Slide 9 of 11
- Prices have dropped back as new supplies are appearing, but we still have nearly a month of winter ahead of us. Stocks cannot drop much farther. February 4 stock levels were just above the lowest month-end levels ever seen for PADD 1, which occurred in April 1996.
- For stocks to recover to the low end of the normal range, they would have to stay level in February in March, when normally they would be used to meet demand. Keeping stocks level would require finding supply to substitute for the average stock drops of 290 thousand barrels per day (8 million barrels) in February and 210 thousand barrels per day (6 million barrels) in March.
- If all of that supply were to come from imports, we would have to see distillate imports into PADD 1 double from their average levels of 7 million barrels in February and March to reach over 15 million barrels in February and 13 million barrels in March.
- Alternatively, if U.S. supply alone were to make up the difference, production and movements of products from other PADDs into PADD 1 could increase about 20%-25% over levels seen in February and March for the last several years.

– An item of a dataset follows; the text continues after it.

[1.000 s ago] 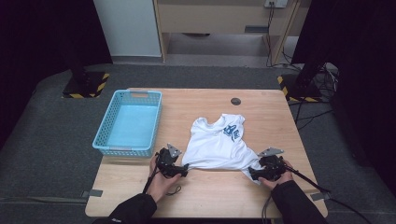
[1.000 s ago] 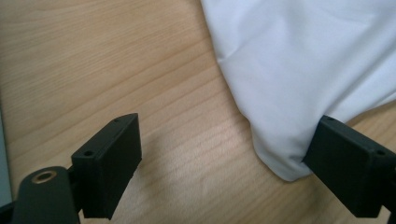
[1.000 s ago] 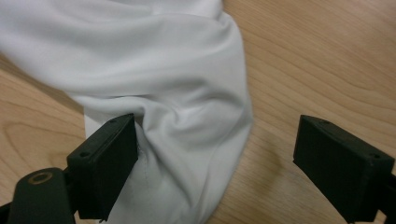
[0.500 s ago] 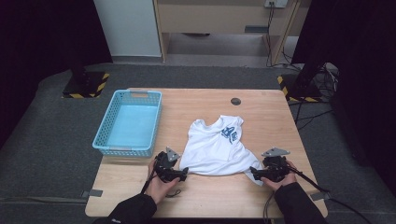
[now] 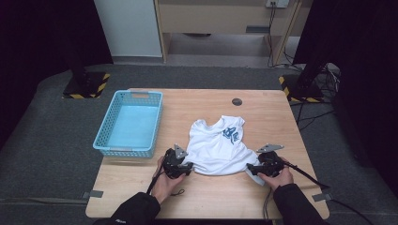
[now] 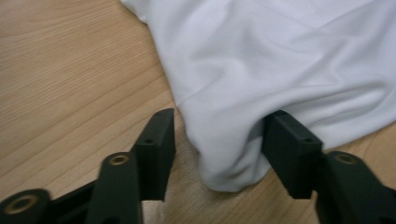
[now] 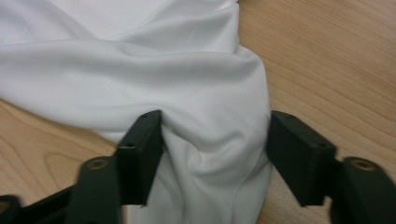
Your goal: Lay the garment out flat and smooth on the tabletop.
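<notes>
Woodgrain table (image 5: 206,197) | soft creased white shirt (image 5: 216,147) | both claws spread

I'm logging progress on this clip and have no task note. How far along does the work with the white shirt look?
Early. Done: the white T-shirt lies on the wooden table, both near corners reached. In hand: the left gripper and right gripper each have a hem corner between open jaws, not clamped. Left: closing, any folding, and probably a move to the blue basket, which holds nothing.
</notes>
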`<state>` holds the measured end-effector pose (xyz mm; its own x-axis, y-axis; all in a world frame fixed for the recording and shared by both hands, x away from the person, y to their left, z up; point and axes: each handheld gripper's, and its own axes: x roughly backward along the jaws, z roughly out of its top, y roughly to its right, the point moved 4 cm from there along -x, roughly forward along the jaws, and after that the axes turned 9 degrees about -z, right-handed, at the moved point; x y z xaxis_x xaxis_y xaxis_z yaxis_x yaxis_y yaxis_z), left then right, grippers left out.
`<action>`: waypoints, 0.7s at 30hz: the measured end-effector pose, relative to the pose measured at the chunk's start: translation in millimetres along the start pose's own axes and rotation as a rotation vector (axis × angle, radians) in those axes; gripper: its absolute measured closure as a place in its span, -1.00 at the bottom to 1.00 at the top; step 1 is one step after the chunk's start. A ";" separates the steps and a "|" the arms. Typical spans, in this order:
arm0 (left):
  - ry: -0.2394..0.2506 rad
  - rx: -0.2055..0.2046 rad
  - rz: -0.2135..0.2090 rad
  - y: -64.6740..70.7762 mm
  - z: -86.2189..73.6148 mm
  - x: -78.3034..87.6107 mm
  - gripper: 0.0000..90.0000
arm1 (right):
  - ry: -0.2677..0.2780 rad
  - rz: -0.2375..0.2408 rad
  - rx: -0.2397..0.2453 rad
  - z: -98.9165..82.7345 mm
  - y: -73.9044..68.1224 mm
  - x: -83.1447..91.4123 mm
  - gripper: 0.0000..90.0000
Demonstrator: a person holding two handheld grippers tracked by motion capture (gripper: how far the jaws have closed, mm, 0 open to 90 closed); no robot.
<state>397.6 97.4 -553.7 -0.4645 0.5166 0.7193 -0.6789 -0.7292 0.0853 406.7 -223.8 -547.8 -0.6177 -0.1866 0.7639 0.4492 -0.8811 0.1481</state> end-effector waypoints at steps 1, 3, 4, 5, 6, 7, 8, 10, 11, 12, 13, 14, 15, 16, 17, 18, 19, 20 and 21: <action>-0.006 0.006 -0.012 0.9 0.3 0.3 0.17 | -0.002 0.015 0.002 -0.3 1.0 0.5 0.05; -0.029 0.011 -0.024 2.4 1.8 1.0 0.36 | -0.011 0.038 0.002 -0.6 2.6 1.0 0.28; -0.039 0.008 -0.025 2.9 3.0 1.2 0.46 | -0.016 0.050 0.004 -0.3 2.8 1.3 0.39; -0.044 0.001 -0.023 3.0 4.2 1.7 0.54 | -0.019 0.062 0.001 0.2 2.7 1.7 0.50; -0.046 -0.004 -0.022 3.1 5.3 2.4 0.62 | -0.025 0.077 -0.003 0.6 2.7 2.2 0.60; -0.044 -0.006 -0.025 3.2 6.7 3.6 0.68 | -0.028 0.086 -0.006 1.2 2.5 2.8 0.71; -0.040 -0.006 -0.031 3.4 8.1 5.2 0.74 | -0.030 0.094 -0.006 1.5 2.4 3.5 0.79; -0.026 -0.002 -0.040 3.7 11.2 8.6 0.80 | -0.038 0.108 -0.009 1.7 2.8 4.5 0.91; -0.017 -0.001 -0.043 3.3 12.3 10.7 0.83 | -0.040 0.110 -0.007 1.8 3.1 5.0 0.92; -0.015 0.001 -0.046 2.7 13.7 12.4 0.84 | -0.039 0.110 -0.004 2.1 3.8 5.6 0.93; -0.002 0.005 -0.047 2.1 15.8 14.1 0.84 | -0.036 0.109 -0.005 2.8 4.6 6.5 0.93; 0.011 0.003 -0.046 0.8 18.4 16.6 0.84 | -0.026 0.105 -0.008 4.2 5.8 7.9 0.94; 0.026 0.005 -0.044 -0.5 21.6 18.9 0.84 | -0.008 0.097 -0.008 6.4 7.1 9.8 0.94; 0.044 0.004 -0.043 -1.9 24.9 21.2 0.84 | 0.011 0.087 -0.012 9.5 8.2 12.1 0.94; 0.071 0.006 -0.039 -3.3 28.1 23.1 0.84 | 0.042 0.079 -0.018 13.1 10.1 13.8 0.94; 0.083 0.007 -0.036 -4.9 30.7 24.3 0.84 | 0.066 0.074 -0.030 16.8 11.8 15.2 0.94; 0.098 0.004 -0.035 -6.1 33.0 24.6 0.83 | 0.089 0.064 -0.035 20.2 13.5 15.9 0.93; 0.113 -0.001 -0.024 -7.4 34.7 24.3 0.80 | 0.109 0.052 -0.041 23.1 14.9 15.8 0.93; 0.122 -0.005 -0.014 -8.8 36.0 22.9 0.78 | 0.122 0.042 -0.047 25.0 16.0 15.0 0.93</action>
<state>413.3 99.5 -513.1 -0.5202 0.5780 0.6287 -0.6886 -0.7194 0.0916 420.8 -229.8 -518.3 -0.6747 -0.2724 0.6860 0.4469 -0.8904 0.0859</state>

- Regardless, stocks are likely to remain low for the rest of the winter, and we could see more price volatility before the warm weather of spring. Also keep in mind that even when the current price spike is fully resolved, high crude oil prices will keep heating oil prices much higher than they were last year. Even before the price spike, retail prices of heating oil were high ($1.21 January 17) because of increases in the price of crude oil -- about 33 cents higher than prices the same time last year.